Unicorns are mythical creatures. Both in the ancient literature sense - and in the billion-dollar start-up sense.
Canva, a white-hot, Surry Hills-based design software start-up became the world's latest "unicorn" this week - a private company valued at more $US1 billion.
It marks a significant milestone for the fast-growing company, and is another sign of the momentum in Australia's maturing tech industry.
Still, there are reasons not to get too carried away by the news.
For one thing, "unicorns" used to be rare, hence the moniker. That is no longer really the case.
According to CB Insights, a start-up research firm, there are now 224 of them around the world (some of the better-known ones include Uber, Airbnb and Spotify).
Canva is the only Australian firm currently on the list - and the first to make it on there since Atlassian. It could have been valued even higher.
"We could have raised at a higher valuation from other investors, but that's not something we wanted to do," co-founder Cliff Obrecht told me this week.
Yet is also important to note that start-up valuations should really be taken with a grain of salt.
Don't just take my word for that.
"All these private valuations are fake ... It's all on paper, it's all a myth", Bill Gurley, a widely respected US venture capitalist, and an early backer of Facebook and Uber, famously said in 2015.
Start-up valuations have also been described by Bloomberg as "fuzzy", "insane" and "kind of made up".
It is difficult to succinctly explain why, but here is an attempt.
Venture capital firms that back start-ups typically demand provisions to limit their downside risk.
After all, investing in start-ups is risky. Most of them (anywhere from 60 to 90 per cent, depending upon who you listen to) end up failing.
Common protections VCs get when investing in start-ups include "liquidation preferences" that, in the event of a sale or float or wind-up, ensure they get paid back before anyone else; and "ratchets" that entitle them to more shares if a certain return threshold isn't achieved.
So, while the sale of a small percentage of a company at a certain price may imply a big valuation, the reality is much more complicated.
In any case, "unicorn" status is coveted by start-ups for a few reasons.
It's a powerful tool for recruitment - the battle for talent in the tech industry is fierce. It's also a good, easy news story to tell.
Canva's raising was picked up by various outlets, here and abroad, some of which don't normally cover the field. Hey, it's three days after the fact, and I'm still writing about it here.
The upshot is that many people (potential users) who hadn't heard of the service before, will have now. Well played.
Achieving a high valuation from investors, though, is not without risks.
It exposes a private company to the possibility of a dreaded "down round" in future.
"That's definitely a risk," Blackbird Ventures partner Rick Baker, one of Canva's earliest backers, told me this week. "But it's one we were obviously willing to take."

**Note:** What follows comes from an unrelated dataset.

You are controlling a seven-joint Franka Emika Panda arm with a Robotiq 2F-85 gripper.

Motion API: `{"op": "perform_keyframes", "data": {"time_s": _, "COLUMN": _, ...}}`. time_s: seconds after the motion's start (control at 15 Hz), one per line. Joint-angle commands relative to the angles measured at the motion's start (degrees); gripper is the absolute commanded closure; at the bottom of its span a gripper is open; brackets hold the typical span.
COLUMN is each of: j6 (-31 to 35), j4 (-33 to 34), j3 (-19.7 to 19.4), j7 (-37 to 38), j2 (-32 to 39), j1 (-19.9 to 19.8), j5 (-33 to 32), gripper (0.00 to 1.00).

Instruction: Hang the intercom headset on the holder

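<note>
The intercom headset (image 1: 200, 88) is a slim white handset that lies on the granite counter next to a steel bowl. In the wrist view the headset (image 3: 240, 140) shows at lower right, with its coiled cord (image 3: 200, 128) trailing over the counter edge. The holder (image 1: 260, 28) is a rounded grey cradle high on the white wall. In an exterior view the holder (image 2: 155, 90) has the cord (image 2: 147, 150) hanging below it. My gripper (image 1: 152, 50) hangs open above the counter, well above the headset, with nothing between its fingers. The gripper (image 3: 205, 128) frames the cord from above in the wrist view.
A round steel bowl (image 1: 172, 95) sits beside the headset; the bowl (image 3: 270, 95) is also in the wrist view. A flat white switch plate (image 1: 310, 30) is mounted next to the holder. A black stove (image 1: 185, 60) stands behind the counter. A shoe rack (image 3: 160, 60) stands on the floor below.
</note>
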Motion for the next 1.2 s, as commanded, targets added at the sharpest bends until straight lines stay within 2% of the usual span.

Seven "unicorns" suffered this fate last year - you could say they had their horns ripped off. They were sold, or had to raise money, at valuations below the $US1 billion mark.
At least one, Jawbone, a maker of wireless speakers and fitness trackers, went out of business.
For Canva, the prospect of this would seem remote.
Sure, the company is yet to turn an annual profit. In the most recent financial year, it lost $3 million, and it generated just $24 million in revenue.
But a start-up losing money in the early years of its existence is not unusual.
And Canva claims it turned cashflow positive last year, and has been so for four straight months.
Its revenue is said to be growing at triple-digit rates, and it's mostly recurring, something investors salivate over.
Its cost of acquiring customers is said to be extremely low (it doesn't spend much on marketing, and has grown through word of mouth), as are its churn rates (the percentage of subscribers quitting).
I could dive further into the weeds of the metrics used to value software companies here, but the reality is this: some very smart people are deeply psyched about the company's potential.
They could be wrong. If the company continues on its current trajectory, they will be right.
Regardless, Canva is certainly not the most ridiculous-looking investment out there.
Cryptocurrencies, or even closer to home, smaller tech stocks on the ASX, look much, much more questionable. And retail investors are punting on them.
Which brings us to arguably the most important point.
Start-ups like Canva are almost completely backed by sophisticated, professional institutional investors (themselves backed by gigantic entities such as super funds, which allocate only a small portion of their money to the sector).
If they make a failed bet (and they do), these investors have the financial strength to withstand any losses. And if they're right, they will also reap the rewards.